Be sharp: advice for music transcribers

Occasionally, I go looking around on the internet for the chords for music I want to play. Tonight, I went looking for the chords for Warning Sign by Coldplay. Unfortunately, the pages I managed to find fell into one of two categories:

  • They specified the chords relative to a capo. I'm trying to play the song on a piano, and transposing the chords while I play is a challenge I'd be happy to avoid.
  • Like this one, they used chords like G♯, D♯ and A♯.

Now, there's nothing wrong with a chord like G♯. You can play it. It sounds good. The thing is, when you string a bunch of chords together, there's actually a reason that they sound good together. In this case, the reason is that the chords all fall in the same key. The chords in Warning Sign aren't really G♯, D♯ and A♯, they're A♭, E♭ and B♭ because the song is written in B♭.

The theoretical reasons for this go back to the theory of scales and keys in Western music. It's important to understand this if you're going to write chords for other people to play. So I've decided to spend my evening educating some of you amateur chord transcribers.

Let's start with the theory of scales. Scientifically, an octave is two notes where the higher one has twice the frequency of the lower. In music, an octave is shortest distance between two notes with the same name.
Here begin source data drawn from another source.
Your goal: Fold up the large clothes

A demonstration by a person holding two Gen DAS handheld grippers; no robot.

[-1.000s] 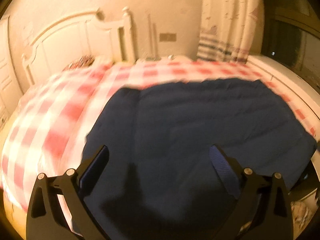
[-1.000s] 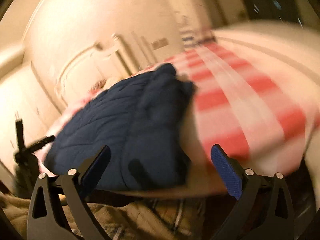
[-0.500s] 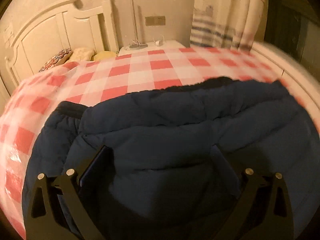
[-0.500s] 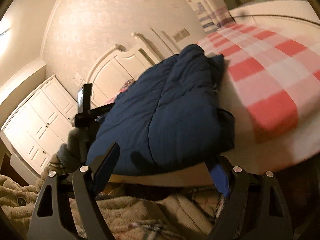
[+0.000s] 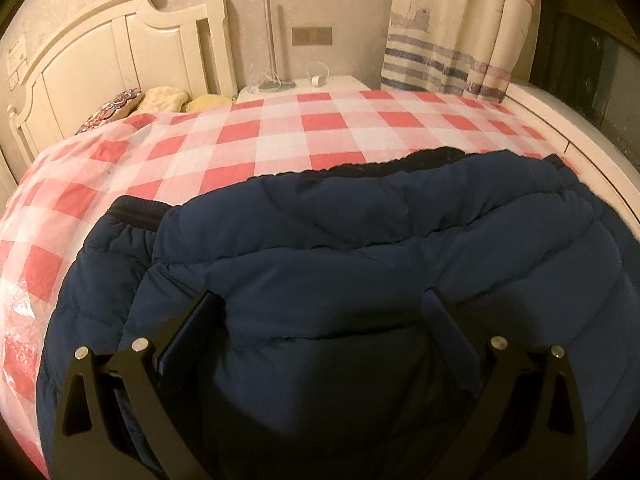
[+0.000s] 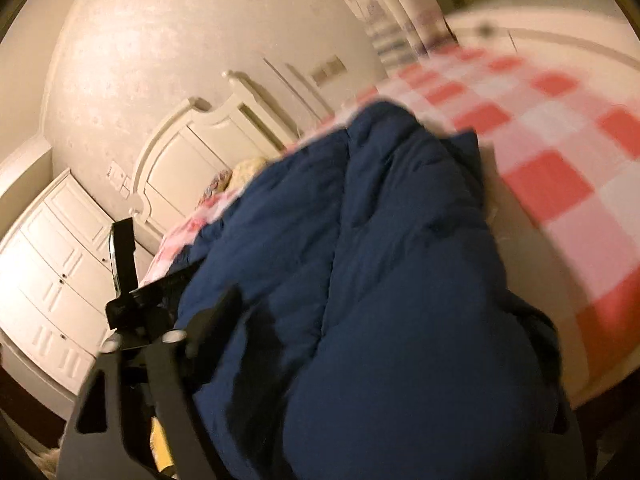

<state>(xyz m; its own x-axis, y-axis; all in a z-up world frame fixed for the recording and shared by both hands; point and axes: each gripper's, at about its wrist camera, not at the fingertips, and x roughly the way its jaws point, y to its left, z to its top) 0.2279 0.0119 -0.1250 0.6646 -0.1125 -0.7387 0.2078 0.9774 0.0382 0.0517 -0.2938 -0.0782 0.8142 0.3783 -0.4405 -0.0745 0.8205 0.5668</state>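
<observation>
While the puffy navy-blue quilted jacket [image 5: 360, 264] lies bunched on the bed's red-and-white checked plastic-looking cover [image 5: 280, 136], both tools sit right at its near side. Seen from the left wrist, the jacket's long axis runs across the view, side to side, with its dark ribbed edge [image 5: 400, 162] on the far side toward the white wooden headboard [image 5: 120, 52]. The left tool [image 5: 324, 312] hangs over the near bulge of the jacket with its jaws wide apart; fabric swells up between them, though whether the pads press on it cannot be told. The right tool [image 6: 360, 360] is at the jacket's end near the bed's edge, its jaws closing with the padded cloth between them; its right finger is hidden by the fabric, so a firm grip cannot be confirmed. My judgement is that the coming move carries the near part away toward the headboard, where the checked cover is bare and roomy. Behind the tools the mattress edge drops off, so little room lies that way.
</observation>
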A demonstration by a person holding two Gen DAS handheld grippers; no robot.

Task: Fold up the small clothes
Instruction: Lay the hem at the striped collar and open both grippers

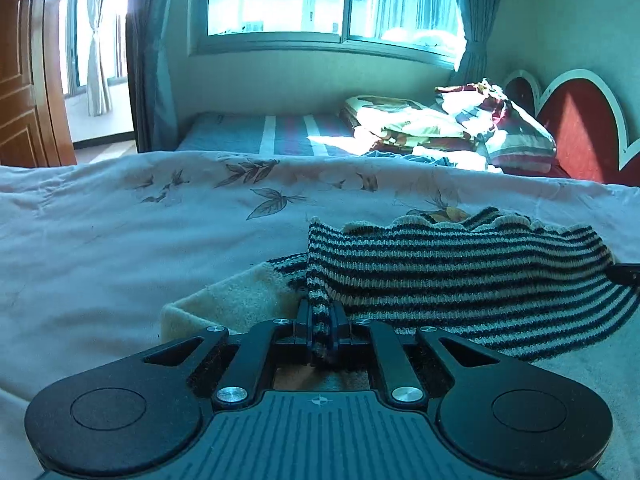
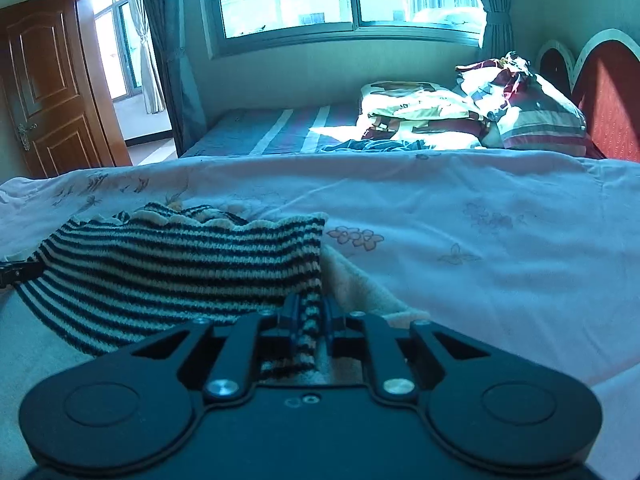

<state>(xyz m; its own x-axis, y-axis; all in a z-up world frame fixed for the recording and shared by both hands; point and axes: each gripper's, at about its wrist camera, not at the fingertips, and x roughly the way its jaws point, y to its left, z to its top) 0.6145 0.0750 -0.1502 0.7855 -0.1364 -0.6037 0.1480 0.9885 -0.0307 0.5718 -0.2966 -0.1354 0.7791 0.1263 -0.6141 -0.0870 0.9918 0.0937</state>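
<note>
Two fisheye views, each from a camera mounted just behind a handheld gripper, looking forward along its fingers and low over a bed covered by a floral quilt (image 1: 120, 240). The left wrist view sits very close to the left gripper (image 1: 322, 316), which fills the 6 o'clock edge. The right wrist view sits equally close to the right gripper (image 2: 310, 312). Both face the same way, toward a window (image 1: 332, 0) at 12 o'clock. They share the striped knit garment (image 1: 460, 276), at 3 o'clock in the left view and 9 o'clock in the right, plus the door (image 2: 48, 88) and heart-shaped headboard (image 1: 580, 128).
</note>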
C and C' are the C notes one octave apart. An octave is split up "evenly" into 12 notes, called semitones. (Actually it's a logarithmic scale, but from a music perspective they're considered equal.) Two semitones are a tone. The major scale is a "nice sounding" scale, and it's defined as a precise series of tone or semitone steps in sequence. The sequence which all major scales obey is:

tone, tone, semitone, tone, tone, tone, semitone

If you play the major scale on an instrument, you'll see that the gaps between the notes obey the series of steps above (tone, tone, semitone, etc). You'll also hear that it sounds quite good. Lots of music uses the major scale.

To give names to the notes, the C major scale is defined as the scale which has no sharps or flats in its scale, C D E F G A B C'.1 Where the gap between two notes in this scale is a tone, the note on the semitone in between is named as either sharp of the note below or flat of the note above (so the note between C and D is either C♯ or D♭). Where two notes in C major are separated by a semitone, like E and F, no extra note is remains to be named.

C
D
E
F
G
A
B
C'
D'
E'
F'
G'
A'
B'
C''

To define a major scale on any other note, it's a simple matter of starting at that note and following the steps. For example, a G major scale is G A B C' D' E' F♯' G'. Now you might wonder why the G scale is said to have an F♯ rather than a G♭. The reason is that the scale is considered to include all the notes, G A B C' D' E' F' G', you just adjust particular notes up or down to match the major scale pattern. What this means is if you want to make an F scale that matches the major scale pattern and includes all the notes between F and F', you'll quickly discover you need a B♭, not an A♯.

C
D
E
F
G
A
B
C'
D'
E'
F'
G'
A'
B'
C''
F major scale – with a lowered B♭, not a raised A♯
If you spend a bit of time writing our various scales and figuring out their notes based on this pattern, you'll notice that keys have either sharps or flats, but not both. In the situation of keys with many sharps or flats, you do in fact write notes like B♯, even though you'll play them as C.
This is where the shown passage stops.